Moi, je vous le dis, ça finira mal tout ça !

Certains continueront encore à défendre le peuple, le bon sens populaire. Mais un Voltaire savait exactement à quoi s'en tenir sur le peuple, qu'il appelait le vulgaire. Contrairement à ce qu'on raconte dans les coulisses des laïcards de gauche comme de droite, François-Marie Arouet n'a jamais été partisan de la révolution, lui, l'un des philosophes les plus conservateurs que les Lumières ait comptés. Il s'en méfiait comme de la peste, du peuple et de ce qui va avec : l'instinct grégaire. 

Un militant, de quelque bord qu'il soit, c'est parfois quelqu'un du peuple. Ni meilleur ni pire que les autres. Alors quand on assiste à une scène comme celle-ci, même si l'on est ministre, on n'y prête pas plus d'attention qu'il ne faut. Regardez bien ce qui suit, et dites, en votre âme et conscience, ce que vous auriez fait à la place d'Hortefeux :


Ces discours de vierges effarouchées là...
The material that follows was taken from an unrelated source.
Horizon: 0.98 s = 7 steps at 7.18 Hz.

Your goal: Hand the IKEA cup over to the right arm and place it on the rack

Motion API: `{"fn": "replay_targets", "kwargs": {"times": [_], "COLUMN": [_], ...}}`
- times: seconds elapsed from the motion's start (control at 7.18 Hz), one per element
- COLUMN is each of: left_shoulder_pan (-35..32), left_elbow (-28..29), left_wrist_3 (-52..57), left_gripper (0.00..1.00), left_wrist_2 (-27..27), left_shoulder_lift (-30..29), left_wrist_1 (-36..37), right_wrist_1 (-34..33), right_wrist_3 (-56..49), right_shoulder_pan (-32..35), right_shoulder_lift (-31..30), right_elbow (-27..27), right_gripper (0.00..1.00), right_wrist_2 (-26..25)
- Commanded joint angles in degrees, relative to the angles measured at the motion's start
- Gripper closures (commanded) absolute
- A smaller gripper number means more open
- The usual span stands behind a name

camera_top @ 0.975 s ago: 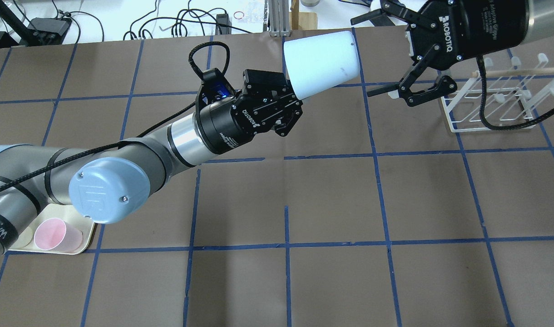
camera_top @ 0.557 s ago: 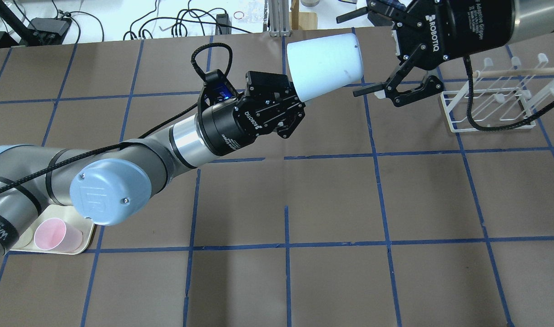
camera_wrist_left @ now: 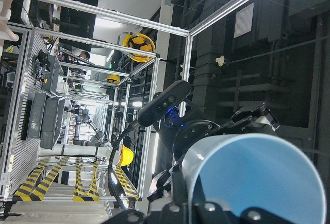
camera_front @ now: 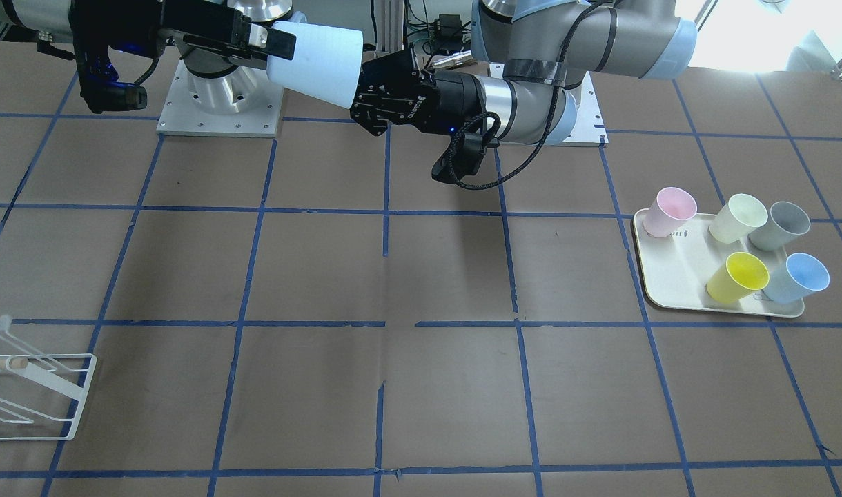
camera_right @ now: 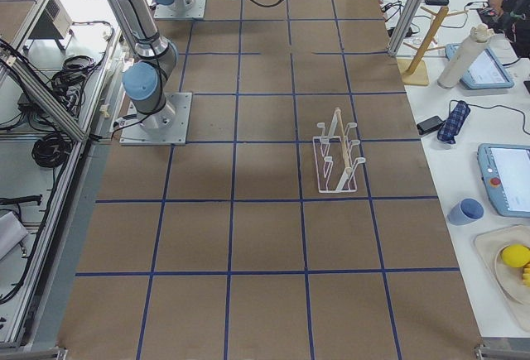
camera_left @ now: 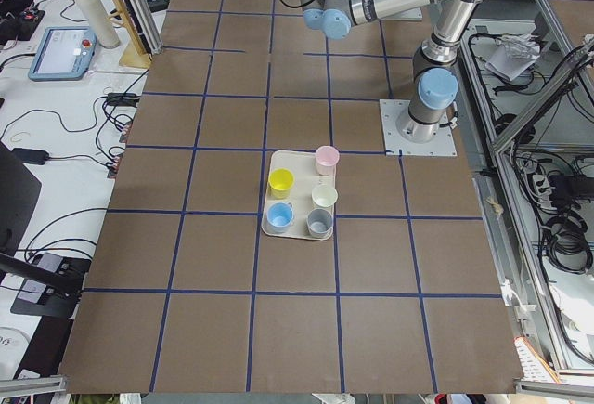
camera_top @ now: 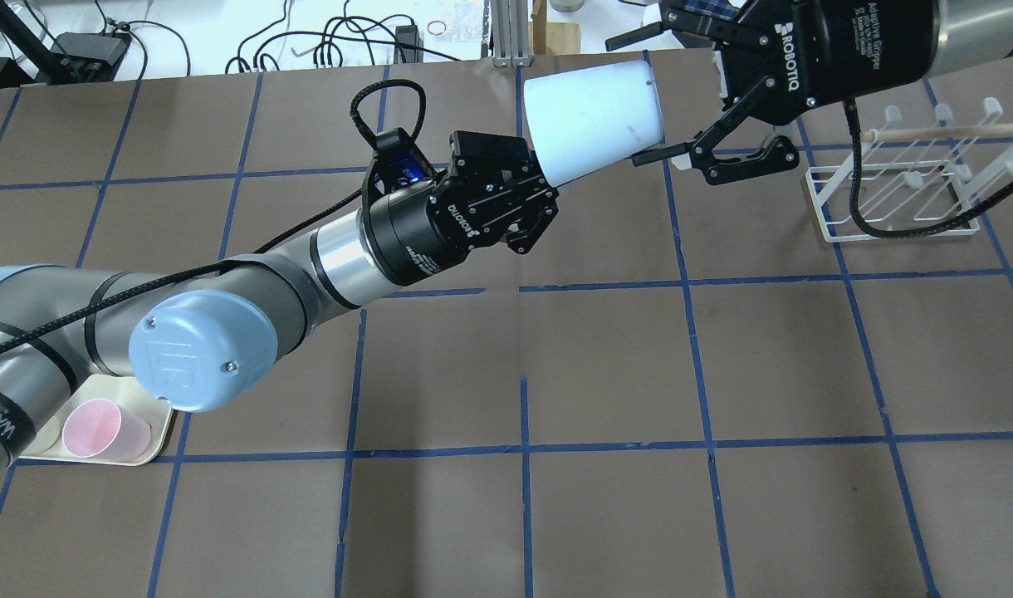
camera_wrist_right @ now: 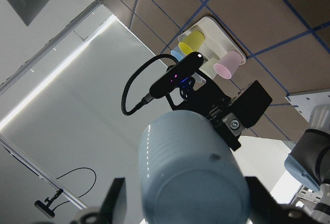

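Left gripper (camera_top: 530, 184) clamps the IKEA cup (camera_top: 594, 116) by its rim, holding it sideways above the table (camera_top: 606, 357); right gripper (camera_top: 627, 98) gapes wide, a finger on either side of the cup's base.

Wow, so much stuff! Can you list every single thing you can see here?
Pale blue cup: 1, pale blue, up in the air on its side, between the two arms.
Tray cups: 5, a pink cup, cream cup, grey cup, yellow cup and blue cup, all standing on the tray.
Tray: 1, cream, on the table on the left arm's side.
Rack: 1, white wire with a wooden peg, on the table on the right arm's side.
Table: 1, brown with blue tape lines.
Left arm: 1, silver with a black cable, jaws shut on the pale blue cup's rim.
Right arm: 1, silver, jaws open either side of that cup's bottom end.
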Motion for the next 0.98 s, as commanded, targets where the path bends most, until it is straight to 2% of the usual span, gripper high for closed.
{"fn": "replay_targets", "kwargs": {"times": [0.0, 0.56, 0.84], "left_shoulder_pan": [0.0, 0.0, 0.0], "left_elbow": [0.0, 0.0, 0.0], "left_wrist_3": [0.0, 0.0, 0.0], "left_gripper": [1.0, 1.0, 1.0], "left_wrist_2": [0.07, 0.07, 0.07], "left_shoulder_lift": [-0.01, -0.1, -0.1], "left_wrist_1": [0.0, 0.0, 0.0], "right_wrist_1": [0.07, 0.07, -0.01], "right_wrist_3": [0.0, 0.0, 0.0], "right_shoulder_pan": [0.0, 0.0, 0.0], "right_shoulder_lift": [-0.01, 0.08, 0.08], "right_elbow": [0.23, 0.23, 0.23], "right_gripper": [0.15, 0.15, 0.18], "right_wrist_2": [-0.25, -0.69, -0.69]}}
excusez-moi, mais ça ne prend plus ! Et pour une fois, (je vais en étonner plus d'un), je proclame mon complet accord avec ce que Nicolas Sarkozy a fait savoir devant un Zapatero apparemment respectueux, qui  fut, lui aussi, l'enjeu d'une de ces petites phrases qui sont le seul bois de chauffe de l'opposition socialiste (je cite in extenso) :

"Franchement, en ce moment, j'aimerais que chacun se concentre sur son travail, et ne perde pas de temps dans des polémiques. Et moi j'essaie vraiment de me concentrer sur mon travail et je demande à chacun de le faire. Il y a tellement de réformes, tellement de difficultés ! Voilà ! Ce que j'en pense, c'est que j'ai vraiment peu de temps à perdre avec ça !"
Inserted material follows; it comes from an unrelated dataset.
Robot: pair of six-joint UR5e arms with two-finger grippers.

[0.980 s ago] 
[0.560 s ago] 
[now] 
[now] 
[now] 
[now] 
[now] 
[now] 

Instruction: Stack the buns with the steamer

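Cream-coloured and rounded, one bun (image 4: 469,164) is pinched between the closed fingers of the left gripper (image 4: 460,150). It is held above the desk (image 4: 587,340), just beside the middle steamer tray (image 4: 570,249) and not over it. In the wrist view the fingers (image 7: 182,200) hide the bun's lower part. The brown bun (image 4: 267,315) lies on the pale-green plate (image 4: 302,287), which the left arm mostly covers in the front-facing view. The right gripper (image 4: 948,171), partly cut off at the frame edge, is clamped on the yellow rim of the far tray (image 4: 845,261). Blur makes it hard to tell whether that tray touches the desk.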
D'autant plus que Martine Aubry, à propos de la tricherie manifeste de quelques-unes de ses brebis galeuses, eut ce commentaire, beaucoup plus discutable compte-tenu du contexte :

"Je sais une chose : c'est que j'ai mieux à faire".

Puisque tout le monde semble d'accord sur le principe, attendons les applications concrètes. 

A bientôt, les Amis.

Bernard Bonnejean



 

Publié dans vie en société

Commenter cet article

Bernard Bonnejean 16/09/2009 22:39

J'espère que vous reviendrez me voir, chère Elyne, ne serait-ce que pour adoucir ma souvenance d'un Toulon honni à cause d'un court séjour dans l'Infanterie de Marine coupé par deux jours à l'hôpital Sainte-Anne. Chicago existe-t-il encore ? A bientôt ?
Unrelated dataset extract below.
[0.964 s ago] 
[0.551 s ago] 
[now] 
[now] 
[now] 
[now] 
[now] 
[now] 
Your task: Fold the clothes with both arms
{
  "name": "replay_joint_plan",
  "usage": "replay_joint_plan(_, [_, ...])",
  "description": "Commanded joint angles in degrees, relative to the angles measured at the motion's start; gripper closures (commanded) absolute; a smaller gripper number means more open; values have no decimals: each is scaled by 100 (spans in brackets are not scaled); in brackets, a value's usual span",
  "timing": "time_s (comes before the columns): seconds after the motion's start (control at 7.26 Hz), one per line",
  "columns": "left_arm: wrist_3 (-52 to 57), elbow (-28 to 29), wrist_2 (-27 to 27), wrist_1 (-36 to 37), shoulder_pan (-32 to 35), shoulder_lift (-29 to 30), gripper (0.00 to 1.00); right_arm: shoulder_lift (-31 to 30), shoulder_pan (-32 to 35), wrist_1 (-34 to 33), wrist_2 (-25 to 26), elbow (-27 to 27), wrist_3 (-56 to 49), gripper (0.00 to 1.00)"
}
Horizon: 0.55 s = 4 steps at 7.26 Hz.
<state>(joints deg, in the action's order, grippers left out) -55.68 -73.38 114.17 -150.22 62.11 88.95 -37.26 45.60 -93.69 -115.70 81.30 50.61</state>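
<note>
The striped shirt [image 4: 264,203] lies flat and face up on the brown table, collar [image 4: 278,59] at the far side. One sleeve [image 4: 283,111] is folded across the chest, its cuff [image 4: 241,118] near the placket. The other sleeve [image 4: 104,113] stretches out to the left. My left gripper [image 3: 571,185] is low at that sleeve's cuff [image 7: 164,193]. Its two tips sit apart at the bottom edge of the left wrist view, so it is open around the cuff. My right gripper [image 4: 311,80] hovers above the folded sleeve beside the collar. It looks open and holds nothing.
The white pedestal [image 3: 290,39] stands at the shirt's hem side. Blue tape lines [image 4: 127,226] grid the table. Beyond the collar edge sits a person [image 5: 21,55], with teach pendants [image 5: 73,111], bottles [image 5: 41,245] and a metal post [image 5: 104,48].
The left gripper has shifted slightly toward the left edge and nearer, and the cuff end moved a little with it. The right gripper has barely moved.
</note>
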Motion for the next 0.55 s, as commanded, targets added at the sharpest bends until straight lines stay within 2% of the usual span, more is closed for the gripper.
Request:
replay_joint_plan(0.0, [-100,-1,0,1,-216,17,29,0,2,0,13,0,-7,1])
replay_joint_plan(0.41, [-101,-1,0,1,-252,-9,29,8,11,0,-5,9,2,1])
Elyne de Toulon 15/09/2009 17:03

Cher Bernard,
Je viens de lire toutes ces petites phrases toutes faites, que tout le monde dit sans réfléchir plus que çà, mais qui démontre le peu de cas que font les gens de l'autre. On a pourtant tant à apprendre les uns des autres. J'ai rejoins cette communauté depuis peu de temps, j'essaie de lire un peu chez chacun. Je reviendrai voir votre blog.